AlexGilleran commented 6 years ago

Intro

Currently Magda uses event sourcing, but it’s entirely limited to the registry - to work with event sourcing, data has to live in the registry and be changed by the registry. It’d be good to have this separate so we could use it for data outside the registry - e.g. when something in the Content API changes, we could notify other services that use it to update their cached value.

Rationale

System becomes more supportive of extension (anything can use event sourcing without having to put data in the registry)
Don’t have to have the split between read-only and full registry anymore
Having data and events in the same database in the registry has allowed us to do some complicated, cool stuff (like being able to subscribe to changes on aspect A that links to aspect B that links to a collection of aspect C, and still get events when aspect C changes). However this has lead to us desperately debugging performance problems in the database and doing some pretty dodgy index creation in order to keep it working. Having events and data in separate databases would enforce simplicity.
Event processing in the registry API is done by a lot of very complex code in a very resource intensive way, it’d be good to switch it to a less resource intensive runtime (NodeJS) and to non-blocking DB access
Event processing can’t be split across multiple pods, there has to be exactly one full registry api
Event listening can’t be split across multiple pods, webhooks are sent serially
In general we want to move away from Scala, this is a step towards standardising on typescript

Design

Event Broker

Event sourcing is now handled by central event broker pod(s) with their own database (separate from the registry)
Services can register new event topics
Other services can register subscriptions to a topic
Whenever a subscription is created for a topic, events posted to that topic also have a row created for each subscription, each of these rows have a status and last modified field

Getting Events from the Broker

Rather than have the broker send events directly to the subscribers as it does now, subscribers will pull events
- This isn’t as nice, but it has a lot of advantages especially enabling having more than one pod processing a stream of events concurrently
- It’s also how Apache Kafka works
A subscribing service pulls events from its subscription - when it does so, the event broker retrieves the next x events for that subscription and in the same transaction changes their status to “PENDING”.
- The next x events are ones that have status “NEW” or status “PENDING” but a last modified time greater than some retry threshold
When the subscribing service has finished processing those events, it posts back to the event broker to set the status to “DONE”
- It could potentially do this one event at a time if it’s slow
- We could also bundle marking old events as “DONE” and getting new events into one call
This means that you can have multiple instances of a service subscribed to a subscription, processing events in parallel - one gets a page of events and immediately those events are set to PENDING so when the other instance gets a page of events, it’ll serve the next page.
- What if they request data at the same time?
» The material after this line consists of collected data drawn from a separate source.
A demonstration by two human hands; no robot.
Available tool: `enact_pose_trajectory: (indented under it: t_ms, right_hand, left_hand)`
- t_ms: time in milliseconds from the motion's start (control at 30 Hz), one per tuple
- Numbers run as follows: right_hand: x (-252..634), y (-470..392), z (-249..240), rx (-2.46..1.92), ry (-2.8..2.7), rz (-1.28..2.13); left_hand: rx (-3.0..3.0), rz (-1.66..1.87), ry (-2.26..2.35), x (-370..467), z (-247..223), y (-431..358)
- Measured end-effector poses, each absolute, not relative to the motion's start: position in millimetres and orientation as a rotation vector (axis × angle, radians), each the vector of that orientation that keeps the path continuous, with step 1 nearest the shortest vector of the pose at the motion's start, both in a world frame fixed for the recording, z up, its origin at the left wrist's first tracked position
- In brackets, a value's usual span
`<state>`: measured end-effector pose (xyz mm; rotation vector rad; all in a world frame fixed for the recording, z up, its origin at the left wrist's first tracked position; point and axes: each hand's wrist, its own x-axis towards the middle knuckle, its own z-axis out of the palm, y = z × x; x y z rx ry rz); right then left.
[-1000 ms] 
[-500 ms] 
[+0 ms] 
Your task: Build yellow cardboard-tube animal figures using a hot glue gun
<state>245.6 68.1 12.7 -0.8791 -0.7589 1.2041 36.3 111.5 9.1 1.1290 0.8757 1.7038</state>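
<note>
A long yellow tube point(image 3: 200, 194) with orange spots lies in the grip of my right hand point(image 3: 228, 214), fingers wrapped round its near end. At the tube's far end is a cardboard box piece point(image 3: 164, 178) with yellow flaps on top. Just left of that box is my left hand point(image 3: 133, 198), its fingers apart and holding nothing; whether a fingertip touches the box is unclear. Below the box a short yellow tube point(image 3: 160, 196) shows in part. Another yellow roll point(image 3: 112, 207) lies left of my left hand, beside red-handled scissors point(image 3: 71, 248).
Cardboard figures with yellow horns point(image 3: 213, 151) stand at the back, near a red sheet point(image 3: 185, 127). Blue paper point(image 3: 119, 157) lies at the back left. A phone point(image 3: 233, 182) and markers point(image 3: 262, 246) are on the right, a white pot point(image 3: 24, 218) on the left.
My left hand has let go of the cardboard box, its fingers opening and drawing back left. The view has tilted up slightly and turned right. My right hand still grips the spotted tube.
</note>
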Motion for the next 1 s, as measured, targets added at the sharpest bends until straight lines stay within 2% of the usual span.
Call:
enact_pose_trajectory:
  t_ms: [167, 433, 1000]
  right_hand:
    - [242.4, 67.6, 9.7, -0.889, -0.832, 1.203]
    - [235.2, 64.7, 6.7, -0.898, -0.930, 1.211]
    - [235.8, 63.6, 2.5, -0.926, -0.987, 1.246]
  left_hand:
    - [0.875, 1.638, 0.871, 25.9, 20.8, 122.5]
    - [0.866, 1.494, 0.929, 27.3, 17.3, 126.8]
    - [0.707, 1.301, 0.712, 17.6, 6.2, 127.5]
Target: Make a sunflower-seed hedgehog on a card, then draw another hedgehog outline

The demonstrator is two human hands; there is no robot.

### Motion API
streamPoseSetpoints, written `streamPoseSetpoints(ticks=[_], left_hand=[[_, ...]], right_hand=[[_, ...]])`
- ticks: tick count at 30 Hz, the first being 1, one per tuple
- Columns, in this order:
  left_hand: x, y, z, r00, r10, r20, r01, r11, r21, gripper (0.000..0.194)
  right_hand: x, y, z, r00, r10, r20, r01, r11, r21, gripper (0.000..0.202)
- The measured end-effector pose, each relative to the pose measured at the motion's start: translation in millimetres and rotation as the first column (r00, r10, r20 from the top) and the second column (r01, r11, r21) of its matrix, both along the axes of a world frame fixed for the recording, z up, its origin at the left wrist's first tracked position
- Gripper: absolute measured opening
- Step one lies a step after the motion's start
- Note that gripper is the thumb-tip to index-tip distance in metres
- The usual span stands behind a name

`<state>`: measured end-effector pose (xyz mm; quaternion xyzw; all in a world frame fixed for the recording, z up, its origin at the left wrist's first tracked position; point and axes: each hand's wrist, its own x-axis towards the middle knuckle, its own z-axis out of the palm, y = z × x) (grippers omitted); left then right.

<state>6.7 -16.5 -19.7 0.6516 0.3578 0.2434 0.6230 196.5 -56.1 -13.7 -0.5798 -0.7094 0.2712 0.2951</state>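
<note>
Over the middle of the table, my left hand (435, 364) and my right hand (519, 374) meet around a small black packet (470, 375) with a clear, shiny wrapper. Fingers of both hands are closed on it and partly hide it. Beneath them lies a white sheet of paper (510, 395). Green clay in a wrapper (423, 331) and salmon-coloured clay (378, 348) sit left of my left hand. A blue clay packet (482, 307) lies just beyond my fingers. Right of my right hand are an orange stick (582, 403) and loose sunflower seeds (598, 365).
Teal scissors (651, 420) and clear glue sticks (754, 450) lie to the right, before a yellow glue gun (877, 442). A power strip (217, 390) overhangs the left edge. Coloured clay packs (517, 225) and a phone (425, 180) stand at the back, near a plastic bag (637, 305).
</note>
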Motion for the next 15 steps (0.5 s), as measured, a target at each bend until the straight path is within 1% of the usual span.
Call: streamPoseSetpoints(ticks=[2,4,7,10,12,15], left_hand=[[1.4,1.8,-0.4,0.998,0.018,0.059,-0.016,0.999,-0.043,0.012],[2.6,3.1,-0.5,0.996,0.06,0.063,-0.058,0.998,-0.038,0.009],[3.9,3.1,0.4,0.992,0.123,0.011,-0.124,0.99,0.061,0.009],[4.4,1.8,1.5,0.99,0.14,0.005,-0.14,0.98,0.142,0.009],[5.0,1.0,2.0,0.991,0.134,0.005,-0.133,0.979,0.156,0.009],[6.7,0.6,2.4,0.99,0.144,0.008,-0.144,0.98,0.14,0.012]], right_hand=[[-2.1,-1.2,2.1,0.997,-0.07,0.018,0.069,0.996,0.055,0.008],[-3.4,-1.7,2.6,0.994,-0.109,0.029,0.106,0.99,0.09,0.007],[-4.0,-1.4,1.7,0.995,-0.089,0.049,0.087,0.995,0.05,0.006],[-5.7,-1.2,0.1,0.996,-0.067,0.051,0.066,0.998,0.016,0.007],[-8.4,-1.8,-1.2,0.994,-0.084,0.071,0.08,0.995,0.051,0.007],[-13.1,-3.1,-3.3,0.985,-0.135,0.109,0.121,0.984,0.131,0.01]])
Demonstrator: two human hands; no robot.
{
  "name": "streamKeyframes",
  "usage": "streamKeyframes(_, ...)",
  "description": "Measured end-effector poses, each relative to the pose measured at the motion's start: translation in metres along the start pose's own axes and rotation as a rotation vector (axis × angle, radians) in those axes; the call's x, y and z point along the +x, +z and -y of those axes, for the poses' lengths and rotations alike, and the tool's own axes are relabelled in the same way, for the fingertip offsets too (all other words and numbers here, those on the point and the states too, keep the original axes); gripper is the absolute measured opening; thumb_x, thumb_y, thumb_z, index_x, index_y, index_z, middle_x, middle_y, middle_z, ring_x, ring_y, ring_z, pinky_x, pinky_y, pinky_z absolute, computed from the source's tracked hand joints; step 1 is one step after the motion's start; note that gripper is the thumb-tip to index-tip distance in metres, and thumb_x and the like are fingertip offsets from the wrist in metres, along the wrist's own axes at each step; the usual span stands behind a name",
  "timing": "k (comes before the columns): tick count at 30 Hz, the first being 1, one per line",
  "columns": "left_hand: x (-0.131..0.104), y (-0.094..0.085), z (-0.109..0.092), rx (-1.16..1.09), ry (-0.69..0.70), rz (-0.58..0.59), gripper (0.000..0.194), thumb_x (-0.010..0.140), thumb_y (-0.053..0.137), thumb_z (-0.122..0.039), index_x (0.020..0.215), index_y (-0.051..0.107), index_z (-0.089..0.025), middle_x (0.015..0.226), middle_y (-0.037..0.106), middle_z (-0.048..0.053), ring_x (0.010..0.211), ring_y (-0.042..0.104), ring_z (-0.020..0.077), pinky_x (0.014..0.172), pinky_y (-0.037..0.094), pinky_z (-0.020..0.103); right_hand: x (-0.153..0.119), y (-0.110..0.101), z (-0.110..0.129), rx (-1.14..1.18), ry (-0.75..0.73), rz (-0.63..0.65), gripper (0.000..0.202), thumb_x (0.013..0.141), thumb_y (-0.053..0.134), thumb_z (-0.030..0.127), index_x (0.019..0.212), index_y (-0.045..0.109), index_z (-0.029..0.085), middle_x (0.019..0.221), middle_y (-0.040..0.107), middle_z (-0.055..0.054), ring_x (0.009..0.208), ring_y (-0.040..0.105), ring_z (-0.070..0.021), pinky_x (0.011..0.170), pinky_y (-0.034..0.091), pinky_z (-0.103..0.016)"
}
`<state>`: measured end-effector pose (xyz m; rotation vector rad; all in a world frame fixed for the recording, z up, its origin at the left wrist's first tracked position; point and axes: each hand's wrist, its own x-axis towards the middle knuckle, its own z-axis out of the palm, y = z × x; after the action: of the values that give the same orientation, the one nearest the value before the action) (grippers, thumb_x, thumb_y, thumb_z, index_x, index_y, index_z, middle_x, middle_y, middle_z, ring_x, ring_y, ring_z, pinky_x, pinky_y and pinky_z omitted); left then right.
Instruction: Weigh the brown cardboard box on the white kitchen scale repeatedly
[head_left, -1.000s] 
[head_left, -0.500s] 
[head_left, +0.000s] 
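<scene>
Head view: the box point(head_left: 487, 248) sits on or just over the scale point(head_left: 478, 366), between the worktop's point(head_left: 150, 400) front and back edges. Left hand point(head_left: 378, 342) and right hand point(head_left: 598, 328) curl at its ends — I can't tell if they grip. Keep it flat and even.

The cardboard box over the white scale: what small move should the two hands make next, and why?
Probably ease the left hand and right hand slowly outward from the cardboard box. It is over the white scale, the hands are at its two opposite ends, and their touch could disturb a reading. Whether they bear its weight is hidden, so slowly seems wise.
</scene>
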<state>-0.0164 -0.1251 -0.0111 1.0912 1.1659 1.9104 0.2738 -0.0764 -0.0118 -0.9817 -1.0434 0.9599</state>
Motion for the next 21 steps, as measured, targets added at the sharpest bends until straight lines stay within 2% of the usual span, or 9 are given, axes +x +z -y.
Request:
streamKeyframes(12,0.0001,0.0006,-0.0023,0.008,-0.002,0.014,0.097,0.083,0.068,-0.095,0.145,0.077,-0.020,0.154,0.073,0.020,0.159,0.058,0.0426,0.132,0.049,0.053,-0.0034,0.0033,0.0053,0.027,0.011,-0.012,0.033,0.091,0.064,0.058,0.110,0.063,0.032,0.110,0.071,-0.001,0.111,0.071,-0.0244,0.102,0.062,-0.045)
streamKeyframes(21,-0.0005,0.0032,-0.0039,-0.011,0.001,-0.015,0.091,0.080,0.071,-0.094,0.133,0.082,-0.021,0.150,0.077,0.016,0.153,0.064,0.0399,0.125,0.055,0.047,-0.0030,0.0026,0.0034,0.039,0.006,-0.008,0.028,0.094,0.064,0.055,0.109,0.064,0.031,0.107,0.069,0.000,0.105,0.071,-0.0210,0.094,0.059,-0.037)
The locking model of Postgres should handle blocking the second request until the first one completes, although I’m not sure if that’s the default.
We should probably start by having the subscribers poll the event broker at an interval, but potentially we could get more clever - have the broker API hold the connection open until there’s a new event (long-polling) or maybe even use websockets. We could also use postgres notify/listen to reduce the need for polling the database
If we want to send an event to multiple recipients (e.g. if we want to notify all pods in a deployment that they should bust their cache), they can listen to the topic without creating a subscription, and keep track of where they are in the event queue themselves, Kafka-style
- This works for the cache scenario, I’m not sure if there’s another one where we need to make sure that every event gets sent to multiple recipients - if so they’ll probably have to create one subscription each
Why not just use Kafka?
- Kafka requires subscribers to keep track of where they are up to in the event stream, which clashes with us using stateless services
- It’s also a pretty complex deployment (needs multiple kafka pods and zookeeper), it’d be better if we can just use postgres until we need kafka’s speed/availability

Sending Events to the Broker

This creates a problem where a service has to do two things at once - both mutating its own database and sending an event to the broker. If it fails to do one, it shouldn’t do the other, but because they’re happening in different databases across different services it’s impossible to put it in one transaction
I think we should use the Transactional Outbox Pattern for this. Essentially each database-backed service has a table for outgoing events. When something is changed in the database, an event is created in the same transaction. If either part of the transaction fails, both are rolled back. When an event is successfully received by the event broker, it’s deleted on the sending system.
How do we get events from this table to the broker? Potentially we could make every service do it manually, but also we could create a sidecar container for every pod that runs the same docker image.

Catching Up

I forsee this could work similarly to the way events work
The event broker will allow a “catchup” to be created. This “catchup” is linked to a number of “pages”, each of which have a token and a status
When a subscriber creates a new “catchup”, it’ll create a page with a null token and status “PENDING”
The subscriber will then retrieve the first page of whatever it’s reading. Immediately it’ll post back to the event broker with the token of the next page, which’ll be created with status “NEW”
Once it’s finished ingesting its page, the subscriber will get the next page from the event broker. If there isn’t one, it’ll wait
Similarly to events, the pages that come back could be “status = new” or “status = pending” and an event time over a threshold
Possibly the service could keep nudging the page as it went along to change the modified date and keep it from going stale
When the subscriber finishes the last page, it sets the catchup to “DONE”

catchup erd

External Webhooks

… will have to be done by some other service that listens to the event broker.
BUT at least we can distribute these services (i.e. have multiple webhook processors). Right now if we had external webhooks they’d all have to be handled by a single instance of the registry, and it already runs pretty hot

Diagram

new event sourcing 1

t83714 commented 6 years ago

I think it's a very good idea +1

aneesha09 commented 6 years ago

SPIKE to figure out the best architechture approach

kring commented 5 years ago

Makes sense to me. I was wondering, though: why create a separate row for each event/subscription pair? Instead of the registry's current approach of associating a "last event ID seen" with each subscription? There's a good chance you explained why and I just missed it.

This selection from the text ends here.